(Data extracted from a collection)
%%

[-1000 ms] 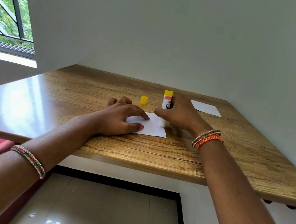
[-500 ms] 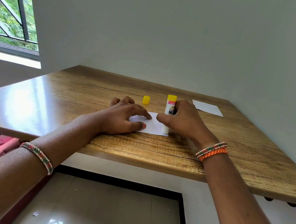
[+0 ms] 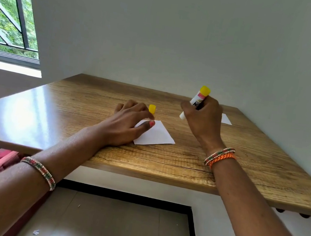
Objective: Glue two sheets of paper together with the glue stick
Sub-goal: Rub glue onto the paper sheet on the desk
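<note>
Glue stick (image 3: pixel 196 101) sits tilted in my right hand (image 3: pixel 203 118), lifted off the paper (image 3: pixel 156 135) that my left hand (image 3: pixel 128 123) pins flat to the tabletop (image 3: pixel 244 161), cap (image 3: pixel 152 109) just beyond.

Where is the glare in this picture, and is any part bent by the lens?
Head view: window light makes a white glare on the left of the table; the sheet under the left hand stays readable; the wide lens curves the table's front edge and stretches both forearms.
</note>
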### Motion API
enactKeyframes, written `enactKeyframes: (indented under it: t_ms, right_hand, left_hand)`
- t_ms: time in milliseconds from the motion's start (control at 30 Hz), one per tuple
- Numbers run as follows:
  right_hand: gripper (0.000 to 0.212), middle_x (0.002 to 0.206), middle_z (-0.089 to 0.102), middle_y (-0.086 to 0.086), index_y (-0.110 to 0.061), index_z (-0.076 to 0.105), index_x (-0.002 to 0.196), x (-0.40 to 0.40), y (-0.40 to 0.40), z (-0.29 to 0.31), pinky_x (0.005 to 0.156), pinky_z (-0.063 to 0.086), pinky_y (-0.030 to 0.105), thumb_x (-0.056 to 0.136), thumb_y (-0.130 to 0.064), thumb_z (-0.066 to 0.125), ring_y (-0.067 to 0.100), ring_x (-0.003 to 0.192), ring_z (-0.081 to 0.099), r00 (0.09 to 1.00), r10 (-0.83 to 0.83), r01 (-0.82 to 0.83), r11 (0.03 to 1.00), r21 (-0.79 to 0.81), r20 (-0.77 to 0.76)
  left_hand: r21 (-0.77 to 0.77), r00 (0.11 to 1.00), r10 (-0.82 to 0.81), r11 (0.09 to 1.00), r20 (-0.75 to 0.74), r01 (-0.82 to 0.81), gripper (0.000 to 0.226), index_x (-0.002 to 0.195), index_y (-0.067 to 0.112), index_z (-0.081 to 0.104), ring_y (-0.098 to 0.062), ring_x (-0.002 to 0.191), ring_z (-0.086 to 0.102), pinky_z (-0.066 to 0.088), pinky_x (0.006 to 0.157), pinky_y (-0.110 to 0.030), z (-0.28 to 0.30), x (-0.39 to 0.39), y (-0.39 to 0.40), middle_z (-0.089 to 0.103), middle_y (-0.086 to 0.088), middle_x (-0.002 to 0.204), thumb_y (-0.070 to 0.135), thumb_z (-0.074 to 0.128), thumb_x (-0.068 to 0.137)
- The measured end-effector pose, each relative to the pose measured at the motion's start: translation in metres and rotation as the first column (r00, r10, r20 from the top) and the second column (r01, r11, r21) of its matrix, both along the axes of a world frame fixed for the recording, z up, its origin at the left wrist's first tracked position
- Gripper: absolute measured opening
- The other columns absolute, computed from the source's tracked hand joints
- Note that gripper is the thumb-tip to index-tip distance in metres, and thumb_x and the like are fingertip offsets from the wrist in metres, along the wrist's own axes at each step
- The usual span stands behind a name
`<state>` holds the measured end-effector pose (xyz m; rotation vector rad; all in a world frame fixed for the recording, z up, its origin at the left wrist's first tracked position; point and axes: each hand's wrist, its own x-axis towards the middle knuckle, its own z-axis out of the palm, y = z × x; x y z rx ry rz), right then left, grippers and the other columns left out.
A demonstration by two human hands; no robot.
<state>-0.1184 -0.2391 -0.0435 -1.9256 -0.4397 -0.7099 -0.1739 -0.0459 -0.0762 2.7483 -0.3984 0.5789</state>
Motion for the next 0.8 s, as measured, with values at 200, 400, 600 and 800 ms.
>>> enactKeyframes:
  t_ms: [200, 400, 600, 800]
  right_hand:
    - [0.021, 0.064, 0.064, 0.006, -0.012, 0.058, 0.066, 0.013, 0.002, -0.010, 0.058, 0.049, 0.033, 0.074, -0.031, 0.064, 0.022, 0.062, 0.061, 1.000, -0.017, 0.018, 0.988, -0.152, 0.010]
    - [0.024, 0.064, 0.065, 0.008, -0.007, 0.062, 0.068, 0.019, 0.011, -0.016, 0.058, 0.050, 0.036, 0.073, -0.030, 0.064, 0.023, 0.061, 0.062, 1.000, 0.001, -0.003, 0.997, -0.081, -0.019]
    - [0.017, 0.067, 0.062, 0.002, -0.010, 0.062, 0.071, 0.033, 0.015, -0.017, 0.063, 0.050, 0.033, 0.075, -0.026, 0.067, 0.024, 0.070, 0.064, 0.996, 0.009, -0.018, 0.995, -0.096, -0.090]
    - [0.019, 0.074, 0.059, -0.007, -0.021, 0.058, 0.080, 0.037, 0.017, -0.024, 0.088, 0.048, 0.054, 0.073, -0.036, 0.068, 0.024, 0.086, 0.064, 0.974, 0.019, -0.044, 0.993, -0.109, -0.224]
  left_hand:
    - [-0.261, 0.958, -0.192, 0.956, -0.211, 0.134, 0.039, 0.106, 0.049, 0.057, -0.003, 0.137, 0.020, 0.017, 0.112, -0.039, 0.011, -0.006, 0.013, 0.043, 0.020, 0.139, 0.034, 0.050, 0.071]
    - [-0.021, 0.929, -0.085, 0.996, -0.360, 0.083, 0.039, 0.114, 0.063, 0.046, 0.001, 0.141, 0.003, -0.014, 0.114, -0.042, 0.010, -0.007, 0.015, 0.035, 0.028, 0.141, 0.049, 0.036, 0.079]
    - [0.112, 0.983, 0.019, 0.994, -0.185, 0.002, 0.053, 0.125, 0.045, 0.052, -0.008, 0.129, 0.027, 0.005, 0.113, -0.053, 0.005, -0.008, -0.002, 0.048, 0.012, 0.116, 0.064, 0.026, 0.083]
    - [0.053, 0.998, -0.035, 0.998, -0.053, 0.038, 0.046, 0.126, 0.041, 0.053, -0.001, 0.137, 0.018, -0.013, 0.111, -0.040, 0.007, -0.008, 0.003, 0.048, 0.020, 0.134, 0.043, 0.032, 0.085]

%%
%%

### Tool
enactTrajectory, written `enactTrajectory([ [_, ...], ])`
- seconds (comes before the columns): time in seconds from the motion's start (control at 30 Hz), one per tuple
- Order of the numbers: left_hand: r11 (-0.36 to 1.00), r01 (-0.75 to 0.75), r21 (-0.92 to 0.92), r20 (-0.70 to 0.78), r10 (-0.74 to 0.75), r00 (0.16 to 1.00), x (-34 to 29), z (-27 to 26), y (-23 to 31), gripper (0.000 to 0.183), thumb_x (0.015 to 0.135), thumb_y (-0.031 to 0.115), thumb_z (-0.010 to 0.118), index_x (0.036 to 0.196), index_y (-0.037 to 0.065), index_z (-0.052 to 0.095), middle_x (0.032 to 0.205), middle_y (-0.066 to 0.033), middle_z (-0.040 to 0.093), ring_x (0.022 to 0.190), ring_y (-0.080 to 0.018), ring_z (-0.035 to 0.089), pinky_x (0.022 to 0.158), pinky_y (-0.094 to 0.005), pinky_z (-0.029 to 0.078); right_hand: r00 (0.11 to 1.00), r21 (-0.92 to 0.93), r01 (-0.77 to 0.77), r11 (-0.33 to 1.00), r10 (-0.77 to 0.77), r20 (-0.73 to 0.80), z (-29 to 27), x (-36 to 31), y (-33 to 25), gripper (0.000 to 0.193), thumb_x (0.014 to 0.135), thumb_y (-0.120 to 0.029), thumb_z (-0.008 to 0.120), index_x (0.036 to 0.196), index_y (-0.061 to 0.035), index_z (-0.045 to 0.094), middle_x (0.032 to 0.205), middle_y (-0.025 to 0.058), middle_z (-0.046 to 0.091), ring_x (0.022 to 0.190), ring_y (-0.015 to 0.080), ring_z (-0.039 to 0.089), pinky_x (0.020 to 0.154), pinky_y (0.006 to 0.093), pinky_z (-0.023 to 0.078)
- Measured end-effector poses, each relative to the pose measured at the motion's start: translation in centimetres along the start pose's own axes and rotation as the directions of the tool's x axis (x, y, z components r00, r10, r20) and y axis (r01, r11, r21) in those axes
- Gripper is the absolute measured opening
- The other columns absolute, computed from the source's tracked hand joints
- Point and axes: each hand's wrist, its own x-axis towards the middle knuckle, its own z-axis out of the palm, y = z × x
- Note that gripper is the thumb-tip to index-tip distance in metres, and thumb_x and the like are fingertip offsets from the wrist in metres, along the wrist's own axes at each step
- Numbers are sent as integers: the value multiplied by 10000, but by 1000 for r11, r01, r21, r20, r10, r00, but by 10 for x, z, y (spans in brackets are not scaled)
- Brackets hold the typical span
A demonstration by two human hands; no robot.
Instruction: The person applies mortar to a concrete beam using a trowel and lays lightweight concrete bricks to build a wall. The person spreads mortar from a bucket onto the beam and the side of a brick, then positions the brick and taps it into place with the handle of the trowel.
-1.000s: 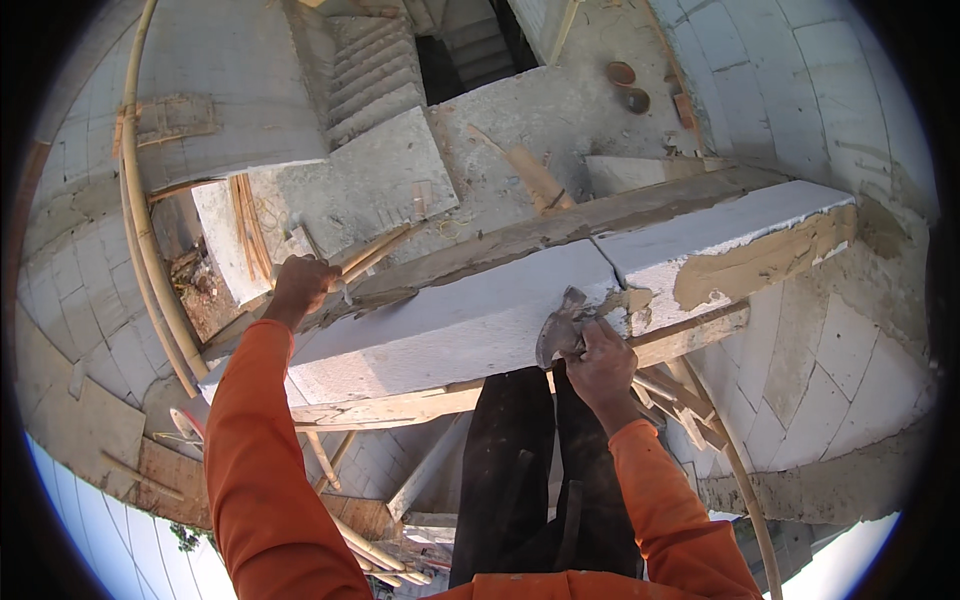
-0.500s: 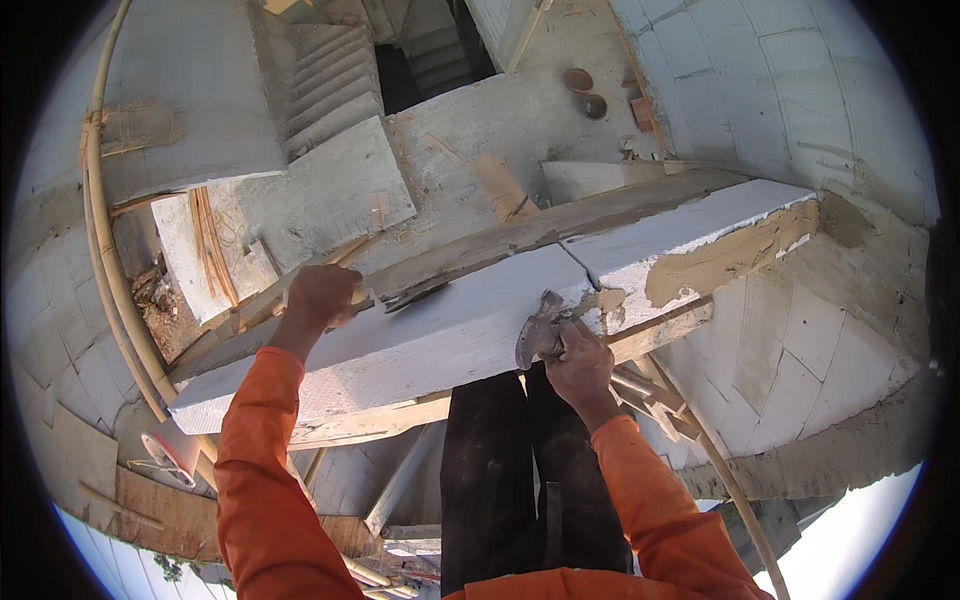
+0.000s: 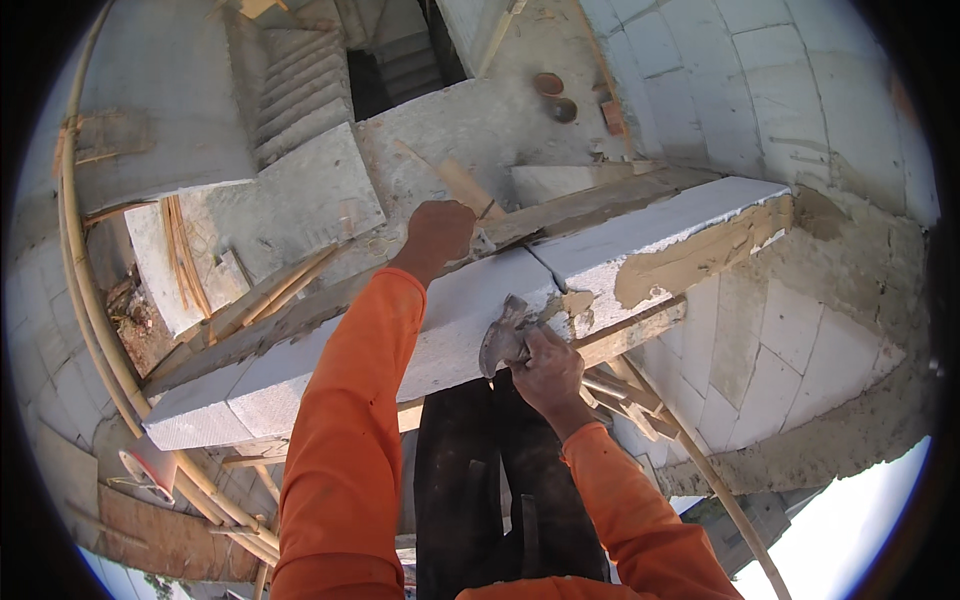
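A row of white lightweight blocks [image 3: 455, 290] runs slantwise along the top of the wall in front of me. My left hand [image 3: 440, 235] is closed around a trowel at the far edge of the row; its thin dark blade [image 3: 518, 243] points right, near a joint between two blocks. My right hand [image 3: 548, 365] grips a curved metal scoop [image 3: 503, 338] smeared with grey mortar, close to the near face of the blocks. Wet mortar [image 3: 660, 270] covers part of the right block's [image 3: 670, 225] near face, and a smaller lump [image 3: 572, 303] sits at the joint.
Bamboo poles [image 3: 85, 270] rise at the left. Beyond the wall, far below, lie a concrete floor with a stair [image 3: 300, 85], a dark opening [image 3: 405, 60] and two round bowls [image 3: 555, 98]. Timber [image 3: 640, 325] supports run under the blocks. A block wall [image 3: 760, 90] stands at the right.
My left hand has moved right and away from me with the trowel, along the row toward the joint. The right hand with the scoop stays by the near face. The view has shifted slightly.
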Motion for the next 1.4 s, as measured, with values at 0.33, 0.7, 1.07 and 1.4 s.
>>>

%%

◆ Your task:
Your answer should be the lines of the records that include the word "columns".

◆ Response for this exercise:
- The other columns absolute, computed from the source's tracked hand joints
`<state>` holds the measured end-effector pose (xyz m; rotation vector rad; all in a world frame fixed for the recording, z up, its origin at the left wrist's first tracked position; point and axes: each hand's wrist, its own x-axis towards the middle knuckle, its own z-axis out of the palm, y = z × x; x y z rx ry rz), right then left, grippers and the other columns left out.
- seconds (comes before the columns): time in seconds from the motion's start (control at 30 Hz), one per tuple
- The other columns absolute, computed from the source's tracked hand joints

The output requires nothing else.